< Back

Cloud Servers: 'Persistence' May NOT Mean High-Availability

Mon, 3 Jun 2013

cloud hosting

Question: From the perspective of hosting, what’s the difference between a cloud server and a Virtual Machine?

Answering half of that question is quite simple: A VM is a just like a physical server, only the underlying resources are shared with other VM instances. A hypervisor layer abstracts those resources, RAM, CPU and disk space, to create containers in which operating systems such as Microsoft Server 2012 or CentOS 6 can run.

To the user, there should be little or no difference between the virtual and physical and this includes the fact that, like a physical server, a VM is not by default mirrored or replicated in any live – live, or active – passive configuration. If either physical server or VM fail, they’re gone.

So how about a cloud server? The technology is essentially the same as a VM, to the point where there is a hypervisor abstracting resources. Yet many people will expect more from a product that advertises itself as a cloud server.

In the common techy consciousness, cloud has strong connotations of high-availability. Even in user-land, cloud SaaS services that we use day to day such as Gmail and other online accounts are expected to be available even when hardware belonging to those service providers fails.

In the common techy consciousness, cloud has strong connotations of high availability.

For many cloud customers of IaaS the concept of ‘always on’ as it relates to cloud SaaS products is translated into a ‘deploy and forget’ expectation when procuring a cloud OS instance. There is an expectation that, should a hypervisor fail, the server will simply be brought up elsewhere on the provider grid.

Unfortunately, due a discontinuity between these historic expectations and the lack of a clear definition of what a cloud server is or should be, some confusion a has entered the market around the notion of cloud servers and high-availability. The product landscape has become, for want of a better word (and excuse the pun), a little cloudy.

For various reasons, perhaps due to a desire to automate services or align spending projections, the straight forward view of cloud HA as defined above has fallen victim to a leaner model of cloud computing which provides customers with only transient OS containers. Transient because the option to reboot a VM is essentially not available - once powered off, the contents of the VM are lost and all resources returned to the compute pool.

Clearly, this less than ideal situation has been the cause of many an irate phone call to customer services.

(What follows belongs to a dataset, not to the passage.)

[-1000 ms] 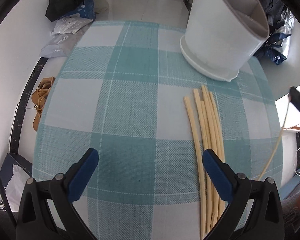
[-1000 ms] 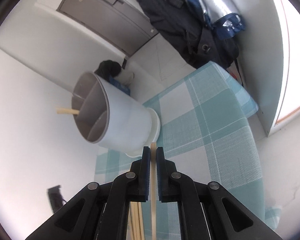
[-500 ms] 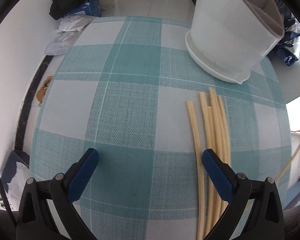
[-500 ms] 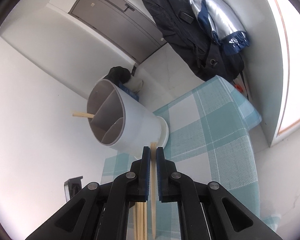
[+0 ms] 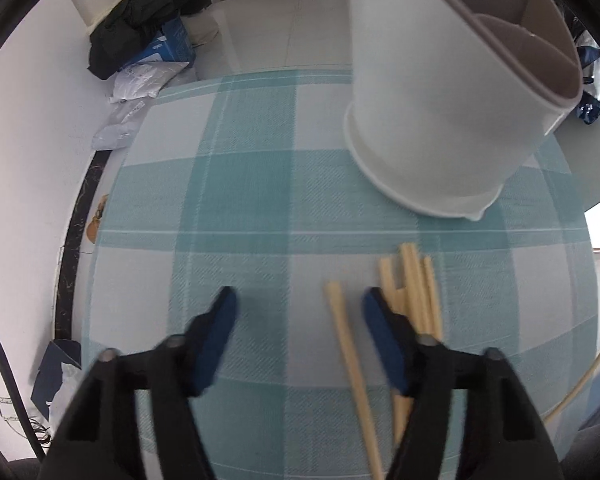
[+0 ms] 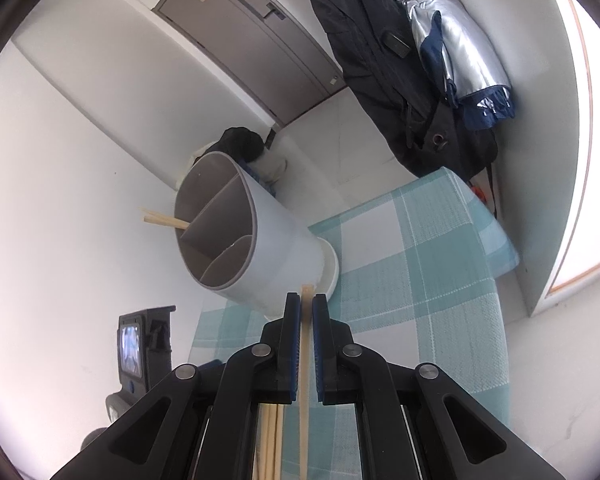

In response, a number of cloud server providers have come up with the pseudo-technical marketing term: Persistence. And here’s where things get a little tricky.

Firstly, mid to large scale providers such as Rackspace and Amazon will market the idea persistence in different ways. Amazon EC2 servers, for example, offer ‘persisted’ HA data storage through EBS (Elastic Block Storage) – including live data writes to EBS. Note: data storage specifically relates only to data volumes. In combination with periodic snap-shot full OS images, also stored on EBS, the suggestion seems to be that it is possible with some manual assistance to redeploy and update a server should the original EC2 image disappear.

In all fairness to Amazon, EBS is a sturdy storage option, locally mirrored with grid-wide replication - not to be confused with the kind of single hypervisor storage provided with each EC2 server or their S3. However, true HA (the cloudy kind) as per the above definition cannot be achieved unless there is load balancing between two separate EC2 instances.

Rackspace, on the other hand, offer a similar service but go a step further to allow ‘persisting’ of the full VM - no data volume tracking. From the literature available on the Rackspace site it would appear that, unlike the constant writes to storage provided by Amazon data persistence, cloud server persistence at Rackspace requires snap shot images saved periodically, which can then be redeployed in full.

This method improves on EC2 redeployment by avoiding the need to update an older image with newer data but it does not avoid the problem of periodic imaging (as opposed to live writes or full load-balancing); the problem being that it is periodic and some data may be lost forever. Load-balancing is of course available at Rackspace but, like Amazon, a second instance will need to be purchased as will the load-balancing service itself.

Load-balancing is of course available at Rackspace but, like Amazon, a second instance will need to be purchased as will the load-balancing service itself.

What is clear is that a cloud server with VM or storage level persistence does not mean cloud-like high-availability. It also does not mean that you can deploy and safely forget about the single hypervisor situation once done.

On the other hand, what persistence does suggest is that various methods for providers to avoid employing the part of cloud technology that offered one of the original promises of cloud computing: continuous up-time should underlying hardware fail. This promise has been re-represented and re-packaged and as such must be clearly understood by the buyer.

There are providers, ConnetU being one, who have no real need for the term persistence. All VMs/cloud servers are represented by the cloud controller with full live-write imaging and grid-wide (multi-hypervisor) replication; In the event of any one hypervisor failure, applications are readily auto-redeployed elsewhere in full at the drop of a hat. Although the use of the controller requires significantly more infrastructure and management expertise from the provider, it also offers the customer peace of mind - our main priority.